Quanto a mim, e não me perguntem onde fui buscar esta ideia,
há um trio de escritores que ombreiam na sagacidade e na argúcia dos seus
policiais: Daniel Pennac, Andrea Camilleri e Manuel Vázquez Montalbán.
Talvez esteja a comparar o incomparável, a pôr no mesmo
prato da balança diferentes frutos, a ser ingénuo na forma como deixo tantos
outros (e outras) de lado. Mas estes três, por tantas razões, constituem como
que um mito pessoal, um tridente que me espicaça a imaginação.
O mais curioso de tudo é que, se dos dois primeiros conheço
bem a obra, só agora cheguei a este catalão de que já era devoto.

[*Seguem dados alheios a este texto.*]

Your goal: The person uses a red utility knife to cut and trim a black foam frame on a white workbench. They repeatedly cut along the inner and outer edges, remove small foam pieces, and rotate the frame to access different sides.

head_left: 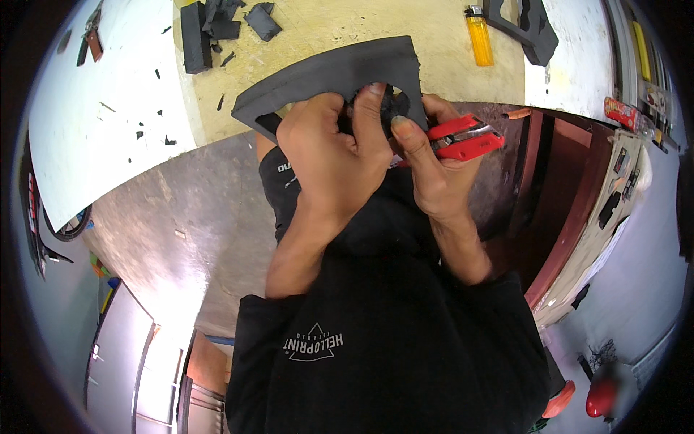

E, depois de
ler o Assassinato no Comité Central,
o encanto persiste.
Numa Espanha a ressacar do fascismo e a ensaiar o regime
democrático que se lhe seguiu, Pepe Carvalho, detective criado por Montalbán, é
contratado para ir a Madrid resolver o mistério do assassínio de Fernando Garrido,
Secretário-Geral (para os fins literários desta obra) do PCE, ocorrido em plena reunião do comité central.
Conhecedor dos meandros do partido onde a hipotética trama se
desenrola, Montalbán oferece-nos ainda, pela leitura quase niilista do ex-comunista,
ex agente da CIA e ex-leitor Carvalho, um retrato quase psicanalítico de uma
organização política de massas que, apesar das diferenças e dos anos de distância,
se assemelha a outras que já vi… a dimensão humana e quase mística, o empenho dos
e das camaradas em cada momento da sua vida, os desejos e as fraquezas, as interrogações,
o sentido leninista do dever e da lealdade, o cinismo e os oportunismos, a tensão
e a incompreensão tão típica do que se faz com grande paixão.
Mais ainda, e este é o argumento definitivo que, quanto a
mim, faz do Assassinato um livro a
não perder, oferece-nos uma súmula de algumas das previsões e dos anseios sobre
a evolução das coisas e das mentalidades num século que, 20 anos antes da data,
já olhava para o seu fim, revelando algumas esperanças que, sabemos hoje, se
perderam, e uma consciência profunda de erros fatais para o movimento comunista
em particular e para a Esquerda de uma forma geral.
Santiago Carrillo, o Secretário-Geral do PCE (the real one) no tempo que o livro reporta, diz que sentiu a obra como uma punhalada que lhe era dirigida, não a tendo terminado.Vícios da ortodoxia ou, talvez, sinais de uma heterodoxia envergonhada que viria a desaguar no mar calmo da social democracia.